La reciente ordenanza n. 15913 de la Corte de Casación, emitida el 18 de mayo de 2022, ofrece importantes puntos de reflexión sobre la legitimación activa de los usufructuarios para solicitar indemnizaciones por daños sufridos en bienes a ellos confiados. La cuestión central gira en torno a la capacidad del usufructuario para actuar en juicio para la protección de sus derechos, incluso en ausencia del nudo propietario, un tema de relevante interés práctico y jurídico.
En el caso específico, los recurrentes M. G. y M. M. impugnaban una sentencia de la Corte de Apelación de Nápoles que había confirmado la condena al resarcimiento de daños a favor de Ma. M. por el corte de árboles presentes en un fundo cedido.
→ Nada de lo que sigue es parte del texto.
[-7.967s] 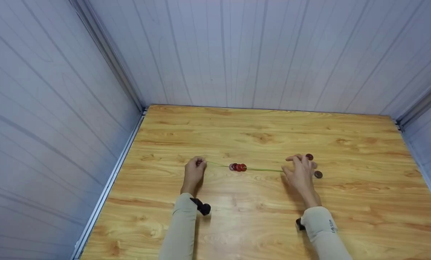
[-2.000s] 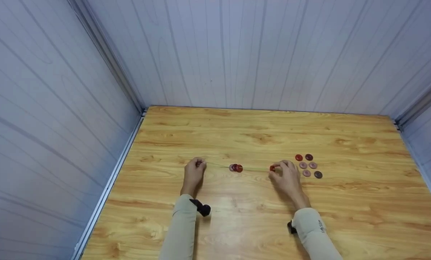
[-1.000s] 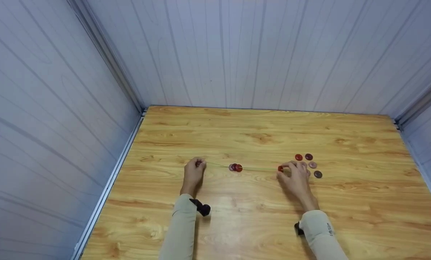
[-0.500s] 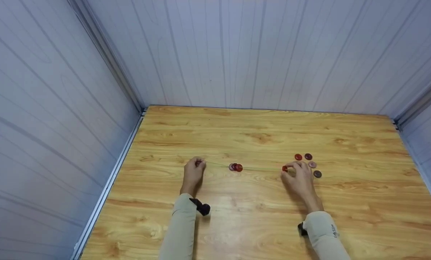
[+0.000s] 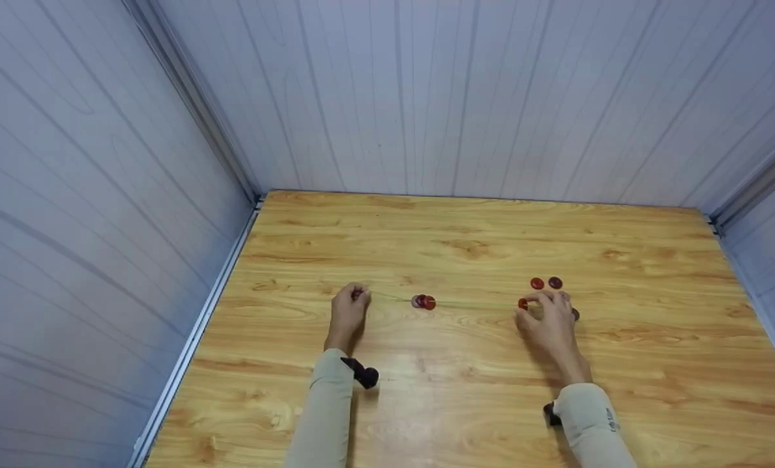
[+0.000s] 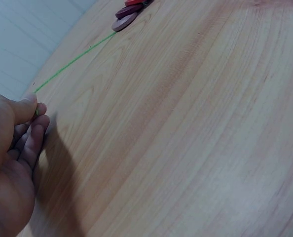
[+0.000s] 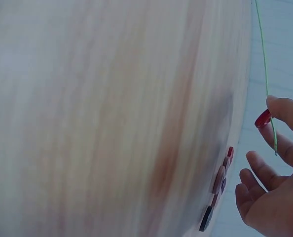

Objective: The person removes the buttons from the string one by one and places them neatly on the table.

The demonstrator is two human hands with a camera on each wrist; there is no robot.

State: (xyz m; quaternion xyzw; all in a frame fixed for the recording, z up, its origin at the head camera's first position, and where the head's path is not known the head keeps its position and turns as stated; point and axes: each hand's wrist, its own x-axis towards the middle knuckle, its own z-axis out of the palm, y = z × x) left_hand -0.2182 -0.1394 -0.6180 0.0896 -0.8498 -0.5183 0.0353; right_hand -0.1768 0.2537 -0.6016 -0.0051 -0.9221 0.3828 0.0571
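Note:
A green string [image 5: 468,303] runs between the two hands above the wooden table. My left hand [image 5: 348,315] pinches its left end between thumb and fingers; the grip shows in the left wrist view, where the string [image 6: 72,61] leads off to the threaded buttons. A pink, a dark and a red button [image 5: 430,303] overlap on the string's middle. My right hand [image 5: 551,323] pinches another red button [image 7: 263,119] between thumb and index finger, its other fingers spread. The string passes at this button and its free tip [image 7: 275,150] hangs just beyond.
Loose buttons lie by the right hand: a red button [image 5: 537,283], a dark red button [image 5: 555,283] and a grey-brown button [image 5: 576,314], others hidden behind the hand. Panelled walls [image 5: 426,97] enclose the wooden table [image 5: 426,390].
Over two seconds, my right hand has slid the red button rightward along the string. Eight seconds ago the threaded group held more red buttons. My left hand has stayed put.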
Los recurrentes sostenían que Ma. no tenía legitimación activa ya que era solo usufructuario y no propietario de los bienes dañados.
La Corte reiteró que el usufructuario tiene derecho a actuar para el resarcimiento de los daños causados a bienes objeto de su derecho, destacando la necesidad de tutelar su goce.
La Corte de Casación aclaró que la legitimación activa para la acción resarcitoria existe también en el caso en que quien solicita el resarcimiento sea solo usufructuario. Esto se basa en el principio de que la violación de los derechos de goce implica un daño directo a quien ejerce el usufructo. Por lo tanto, el usufructuario puede actuar contra quien dañe el bien, sin necesidad de involucrar al nudo propietario.
La sentencia n. 15913 de 2022 también destaca cómo, en un juicio de reenvío, no es posible plantear cuestiones relativas a la legitimación de las partes si no fueron ya abordadas en los procedimientos anteriores. Este principio de preclusión sirve para garantizar la estabilidad de las decisiones jurídicas y limitar la incertidumbre en las relaciones de derecho.
En conclusión, la resolución de la Casación ofrece una importante aclaración sobre la figura del usufructuario y su capacidad de actuar para la protección de sus derechos. Marca un paso significativo en la protección de los derechos de quien ejerce un usufructo, garantizando una mayor certeza jurídica y una protección adecuada incluso en ausencia del nudo propietario. La decisión es una referencia importante para la jurisprudencia italiana, contribuyendo a definir los límites de la legitimación activa en materia de resarcimiento de daños.